Mosebach geht es nun aber weder um die Übereinstimmungen noch um die
Unterschiede zwischen diesen Welten, auch wenn über weite Strecken dieser
Eindruck entstehen muss. Mit liebevoller Sorgfalt, die ihre erotische Herkunft
keineswegs leugnet, widmet er sich der Beschreibung noch unscheinbarster Details
(was naturgemäß den Gang der Handlung nicht gerade beschleunigt). Er legt die
beschriebenen Weltbilder gleichsam übereinander, um zu sehen, wie weit sie
deckungsgleich sind. Nur, auf diese - verdeckte - Pointe läuft das ganze
Vorhaben hinaus, gilt sein eigentliches Interesse gar nicht den Übereinstimmungen
und Unterschieden, sondern, kurz gesagt, der Kuh.
Einer indischen, also heiligen Kuh. Diese Pointe lässt sich nicht auf einen
Punkt bringen. Sie entfaltet sich wie das Wurzelwerk einer alten Platane durch
die ganze Geschichte hindurch. Mag die Kuh mal auf der Ausfahrt vom Flughafen,
mal in der Einfahrt zum Königspalast stehen, mag sie den Weg versperren, mit
dem Schwanz wedeln und unergründlich glotzen - sie erst verkörpert jene andere
Welt, um die es dem Autor wirklich geht: die des Heiligen. (Wer Genaueres wissen
will, sei auf Mosebachs Verkaufshit Häresie der Formlosigkeit im
Karolinger Verlag verwiesen). Nicht die bekannte Diagnose, derzufolge sich im
Zuge der Modernisierung die religiösen Gehalte verflüchtigt haben und
entsprechend das Heilige aus unserem Leben verschwunden sei, sondern die Frage,
wie sich unsere gegenwärtigen Verhältnisse im Licht des Heiligen ausnehmen,
interessiert ihn wirklich. Wie nehmen sich die Dinge aus, wenn wir sie vom
"Standpunkt der Erlösung" her betrachten?

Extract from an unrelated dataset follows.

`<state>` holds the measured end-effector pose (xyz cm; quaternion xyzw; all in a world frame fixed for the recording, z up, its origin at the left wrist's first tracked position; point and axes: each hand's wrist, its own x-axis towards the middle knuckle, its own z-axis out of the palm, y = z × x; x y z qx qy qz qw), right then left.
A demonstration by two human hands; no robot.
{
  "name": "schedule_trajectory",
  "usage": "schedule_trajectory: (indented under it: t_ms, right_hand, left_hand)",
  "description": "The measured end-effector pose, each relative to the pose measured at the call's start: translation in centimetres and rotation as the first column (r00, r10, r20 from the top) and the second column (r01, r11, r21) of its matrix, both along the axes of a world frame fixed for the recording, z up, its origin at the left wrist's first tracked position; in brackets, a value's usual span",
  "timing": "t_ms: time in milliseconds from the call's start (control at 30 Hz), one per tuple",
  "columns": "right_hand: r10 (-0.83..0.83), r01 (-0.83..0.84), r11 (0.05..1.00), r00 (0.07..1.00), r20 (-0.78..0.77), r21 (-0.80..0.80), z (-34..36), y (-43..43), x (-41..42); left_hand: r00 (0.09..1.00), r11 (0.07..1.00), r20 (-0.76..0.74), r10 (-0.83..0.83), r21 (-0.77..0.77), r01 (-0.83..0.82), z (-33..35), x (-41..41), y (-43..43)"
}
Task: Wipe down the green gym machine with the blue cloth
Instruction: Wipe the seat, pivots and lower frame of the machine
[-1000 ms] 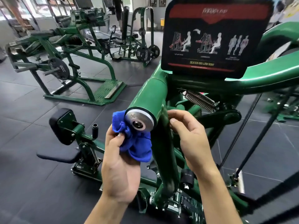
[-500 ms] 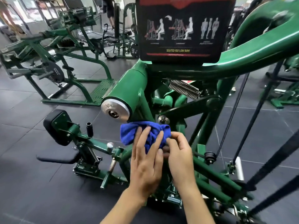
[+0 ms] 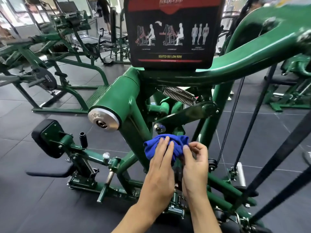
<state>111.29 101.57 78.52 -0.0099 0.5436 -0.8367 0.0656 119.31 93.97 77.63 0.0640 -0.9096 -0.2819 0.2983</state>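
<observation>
Blue cloth sits bunched under our fingers, pressed against the slanted green post of the machine just below its silver end cap. Our left hand lies flat on the cloth with the fingers stretched long and close together, palm down, pinning the fabric to the metal. Our right hand is just beside it, fingers curled narrow, thumb and forefinger pinching the cloth's right edge.

What matters for the next stroke, we judge, is the lie of the post: its long axis runs from upper left, at the cap, down to the right toward the base bolts. The cloth sits about midway along it, so we would wipe along that slant, not across. The left hand is the nearer one to the post and carries the pressure; the right only gathers fabric.

Farther out, the spring and the black instruction placard stand above, untouched by the cloth.
</observation>
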Motion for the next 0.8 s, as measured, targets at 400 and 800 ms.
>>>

Solche Überlegungen, mit der sich die Kritik
beschäftigen mag, beschweren oder belasten keineswegs die Erzählung. Im
Gegenteil: Der Architekt stellt einmal lapidar fest, dass nur weniges in unserer
Welt der Gegenwart einer heiligen Kuh standhalten würde. Der gedankliche
Mehrwert, den die Liebhaber der Mosebach'schen Essays womöglich auch in diesem
Roman erwarten, hat sich in seiner Ironie nahezu restlos aufgelöst. Dabei
spielt die Ironie den Gegenpart des Heiligen, indem sie, Platzhalter des
Absoluten, alles zersetzt. Mosebach spielt mit einigen Versatzstücken
konservativen Denkens, so etwa mit Hegels Argument für eine monarchische
Staatsspitze. Aber er lässt nichts bestehen. Der indische König, "His
Highness", meist "Hisneinis" genannt, sieht die Ursache der
Erdbeben in der Demokratie.
Das heißt, kurz gesagt: Die indische Gegenwelt ist gar keine. Allein das
Vorhaben Seiner Hoheit, seinen Palast für westliche Touristen aufzumöbeln,
zeigt die Alternativlosigkeit unserer Welt. Der Monarch ist längst entmachtet,
seine Regierungsgewalt nurmehr symbolischer Natur. In diesem Sinne steht aber
auch er, wie die indischen Kühe, für das Heilige. Und zugleich zeigt er in der
wundersamen Wendung, die Mosebach seiner Geschichte gibt, die stärkste Gefährdung,
die dem Heiligen droht.
Am Ende gelangt auch die indische Gegenwelt in die unentrinnbare Gegenwart
Nicht die Säkularisierung, die mit dem
technischen Fortschritt und der Modernisierung unserer Gesellschaften
einhergeht, bedroht die alten Kulturen - sondern die moralische Enthemmung. (Das
haben wohl auch die Mullahs begriffen, wenn sie ihre Frauen mit einem Schleier
verhängen.) Manons Untreue bewirkt am Ende jedenfalls mehr als jeder
Sprengsatz. Das ist die Bedeutung der Kuh - und die des Buches.
Martin Mosebach hat als Essayist viele Bewunderer gefunden. Als Erzähler einer
Gegenwart, der nicht zu entkommen ist, bleibt er zu entdecken.